The panic had burned off. The sexual tension had quieted. But he was still there, under my skin in a different way now.
He eased the truck into the resort parking lot. “So, are you bringing Hunter here this weekend?”
“He didn’t want to come. So, I don’t know.”
He killed the engine and turned toward me. “Jamie, if you need help—with anything—you just ask me. Okay?”
I nodded, not trusting my voice to hold steady.
“No matter what happens between us, I’ll do what I can for you.” He held my gaze. “I mean it. We’re friends first. I don’t have many. The ones I do, I take care of. That’s not conditional.”
There it was again. That unwavering thing in him.
I offered him a small, grateful smile, and slipped out of the truck before I did something reckless like reach for him and never let go.
I’d almost made it through the front doors to the lobby when Eric caught up beside me.

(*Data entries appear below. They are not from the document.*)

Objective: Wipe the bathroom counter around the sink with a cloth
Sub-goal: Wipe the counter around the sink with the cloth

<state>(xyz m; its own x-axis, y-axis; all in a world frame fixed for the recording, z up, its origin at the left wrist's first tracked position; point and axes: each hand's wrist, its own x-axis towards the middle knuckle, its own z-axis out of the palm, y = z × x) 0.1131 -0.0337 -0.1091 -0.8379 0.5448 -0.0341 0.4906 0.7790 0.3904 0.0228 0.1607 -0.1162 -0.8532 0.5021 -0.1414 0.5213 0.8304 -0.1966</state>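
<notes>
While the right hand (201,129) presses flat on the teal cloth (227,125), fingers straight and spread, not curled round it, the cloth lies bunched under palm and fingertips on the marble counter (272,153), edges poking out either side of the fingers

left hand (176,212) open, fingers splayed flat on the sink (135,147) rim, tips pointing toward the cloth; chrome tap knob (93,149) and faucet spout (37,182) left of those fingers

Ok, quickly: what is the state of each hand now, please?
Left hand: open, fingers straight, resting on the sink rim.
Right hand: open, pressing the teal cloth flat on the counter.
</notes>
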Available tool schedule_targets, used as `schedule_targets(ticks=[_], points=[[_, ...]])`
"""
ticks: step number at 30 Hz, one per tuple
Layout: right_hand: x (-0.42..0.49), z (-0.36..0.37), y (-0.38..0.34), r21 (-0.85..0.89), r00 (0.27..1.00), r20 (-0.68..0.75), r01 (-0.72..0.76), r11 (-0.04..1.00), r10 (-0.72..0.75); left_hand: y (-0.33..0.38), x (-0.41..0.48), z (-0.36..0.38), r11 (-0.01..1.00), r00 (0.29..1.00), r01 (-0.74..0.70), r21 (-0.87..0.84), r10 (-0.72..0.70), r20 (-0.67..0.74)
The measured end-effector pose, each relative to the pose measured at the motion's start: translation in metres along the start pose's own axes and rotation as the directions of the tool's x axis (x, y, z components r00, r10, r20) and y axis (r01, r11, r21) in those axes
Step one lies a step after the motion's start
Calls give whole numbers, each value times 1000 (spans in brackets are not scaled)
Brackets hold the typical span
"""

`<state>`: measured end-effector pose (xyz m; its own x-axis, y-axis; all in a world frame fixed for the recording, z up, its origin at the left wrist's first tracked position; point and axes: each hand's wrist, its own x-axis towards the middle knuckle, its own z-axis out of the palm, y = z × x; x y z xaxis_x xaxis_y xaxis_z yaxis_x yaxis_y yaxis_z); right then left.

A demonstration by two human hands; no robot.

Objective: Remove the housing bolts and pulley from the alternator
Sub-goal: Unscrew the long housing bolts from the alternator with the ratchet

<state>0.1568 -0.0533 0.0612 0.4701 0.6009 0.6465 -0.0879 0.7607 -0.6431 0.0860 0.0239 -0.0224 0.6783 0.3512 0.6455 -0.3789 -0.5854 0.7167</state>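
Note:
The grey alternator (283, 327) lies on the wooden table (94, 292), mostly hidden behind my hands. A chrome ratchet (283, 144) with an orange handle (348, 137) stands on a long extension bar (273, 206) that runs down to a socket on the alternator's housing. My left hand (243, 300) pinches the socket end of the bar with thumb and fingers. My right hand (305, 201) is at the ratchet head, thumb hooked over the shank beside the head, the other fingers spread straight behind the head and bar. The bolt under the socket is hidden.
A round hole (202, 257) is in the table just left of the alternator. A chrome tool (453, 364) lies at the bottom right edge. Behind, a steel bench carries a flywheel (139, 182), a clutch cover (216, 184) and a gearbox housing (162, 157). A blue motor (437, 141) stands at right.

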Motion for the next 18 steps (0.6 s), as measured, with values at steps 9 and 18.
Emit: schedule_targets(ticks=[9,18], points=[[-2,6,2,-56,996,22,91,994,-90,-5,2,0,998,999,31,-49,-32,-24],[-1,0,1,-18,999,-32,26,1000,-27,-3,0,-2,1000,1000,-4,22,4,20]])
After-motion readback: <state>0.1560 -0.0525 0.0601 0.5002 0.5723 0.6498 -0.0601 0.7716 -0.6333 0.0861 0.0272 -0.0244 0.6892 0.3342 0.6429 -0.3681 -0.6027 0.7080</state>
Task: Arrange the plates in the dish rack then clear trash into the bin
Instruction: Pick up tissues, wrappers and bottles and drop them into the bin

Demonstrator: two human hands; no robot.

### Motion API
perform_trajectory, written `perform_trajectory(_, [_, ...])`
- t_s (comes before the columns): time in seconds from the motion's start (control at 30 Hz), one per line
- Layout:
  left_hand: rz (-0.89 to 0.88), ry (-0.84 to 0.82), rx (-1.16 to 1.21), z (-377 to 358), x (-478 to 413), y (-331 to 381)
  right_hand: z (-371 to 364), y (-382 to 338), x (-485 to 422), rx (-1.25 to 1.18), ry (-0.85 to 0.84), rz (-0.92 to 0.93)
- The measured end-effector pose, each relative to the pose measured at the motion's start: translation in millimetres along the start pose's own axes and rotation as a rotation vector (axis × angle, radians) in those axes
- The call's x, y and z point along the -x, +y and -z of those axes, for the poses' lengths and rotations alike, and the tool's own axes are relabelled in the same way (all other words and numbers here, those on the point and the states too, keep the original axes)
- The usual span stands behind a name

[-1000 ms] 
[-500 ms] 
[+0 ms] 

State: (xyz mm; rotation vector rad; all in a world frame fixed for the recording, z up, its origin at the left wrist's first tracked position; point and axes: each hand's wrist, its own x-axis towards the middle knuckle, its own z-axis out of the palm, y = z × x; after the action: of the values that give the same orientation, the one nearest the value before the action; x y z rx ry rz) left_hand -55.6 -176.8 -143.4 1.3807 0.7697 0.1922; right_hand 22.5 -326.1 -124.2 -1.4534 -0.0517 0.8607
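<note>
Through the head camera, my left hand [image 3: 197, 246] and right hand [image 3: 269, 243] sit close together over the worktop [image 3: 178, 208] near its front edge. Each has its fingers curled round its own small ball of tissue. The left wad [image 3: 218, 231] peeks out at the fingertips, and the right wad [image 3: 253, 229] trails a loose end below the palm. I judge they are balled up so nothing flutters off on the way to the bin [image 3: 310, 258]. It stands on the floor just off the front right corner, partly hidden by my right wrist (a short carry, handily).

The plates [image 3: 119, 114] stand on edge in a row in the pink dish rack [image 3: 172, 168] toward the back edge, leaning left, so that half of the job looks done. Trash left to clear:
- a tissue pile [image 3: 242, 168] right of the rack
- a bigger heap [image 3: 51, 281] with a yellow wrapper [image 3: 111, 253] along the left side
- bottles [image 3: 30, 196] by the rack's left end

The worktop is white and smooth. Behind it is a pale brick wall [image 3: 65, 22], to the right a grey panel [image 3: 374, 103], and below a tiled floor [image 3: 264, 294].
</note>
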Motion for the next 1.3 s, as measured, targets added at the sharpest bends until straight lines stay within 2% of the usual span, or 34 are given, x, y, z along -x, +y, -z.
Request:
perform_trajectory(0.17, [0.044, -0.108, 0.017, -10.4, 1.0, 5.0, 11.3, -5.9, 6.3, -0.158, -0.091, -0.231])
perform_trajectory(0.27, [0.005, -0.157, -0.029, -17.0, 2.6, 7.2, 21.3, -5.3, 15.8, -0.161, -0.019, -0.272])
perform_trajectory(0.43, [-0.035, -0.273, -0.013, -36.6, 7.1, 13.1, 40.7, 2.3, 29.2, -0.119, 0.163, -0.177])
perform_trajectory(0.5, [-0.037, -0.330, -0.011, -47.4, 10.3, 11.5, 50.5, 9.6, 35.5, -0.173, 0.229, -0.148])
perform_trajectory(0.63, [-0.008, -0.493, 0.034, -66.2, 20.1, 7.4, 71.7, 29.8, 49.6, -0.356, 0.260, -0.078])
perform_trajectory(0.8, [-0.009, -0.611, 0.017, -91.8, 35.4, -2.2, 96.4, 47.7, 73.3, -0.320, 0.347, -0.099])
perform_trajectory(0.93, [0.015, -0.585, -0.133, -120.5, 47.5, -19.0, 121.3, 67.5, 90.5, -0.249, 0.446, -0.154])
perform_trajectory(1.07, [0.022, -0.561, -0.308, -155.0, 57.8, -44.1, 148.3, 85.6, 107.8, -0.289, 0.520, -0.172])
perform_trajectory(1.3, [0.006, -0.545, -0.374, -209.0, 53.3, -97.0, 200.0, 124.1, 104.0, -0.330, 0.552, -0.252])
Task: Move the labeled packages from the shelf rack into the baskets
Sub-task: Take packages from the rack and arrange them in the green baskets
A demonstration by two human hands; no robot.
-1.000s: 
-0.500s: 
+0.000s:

“Don’t disappear on me yet.”
“I’m not disappearing. I’m collapsing.”
He huffed a faint laugh. “The bar’s open, and my cousin Zane should be on shift.”
“Your cousin works here?”
A flicker of something unreadable crossed his face. “Yeah. My family owns the place.”
Owns.
The word snagged in my head.
The entire sprawling resort with its polished stone floors, sweeping lake views, and staff who moved like a synchronized orchestra? His family owned all of this?
I slowed without meaning to, suddenly hyperaware of the marble beneath my feet, the crystal chandelier overhead, the understated luxury I’d been too distracted to fully notice before.
He’d said it casually, like mentioning the weather. Like it wasn’t a monumental detail that reframed everything I thought I knew about him.
But I was too exhausted to process the implications. Too emotionally scraped raw to follow the thread of what that meant about money, about security, about the vast chasm between the world he came from and the one I’d clawed my way through.
“I am not up for meeting any more of your family right now.” Although a drink didn’t sound terrible.
“It’s not meeting family. It’s one drink at the bar with me. And a man who thinks he’s God’s gift to women. You’ll be entertained. I promise.”
“Fine. One drink.”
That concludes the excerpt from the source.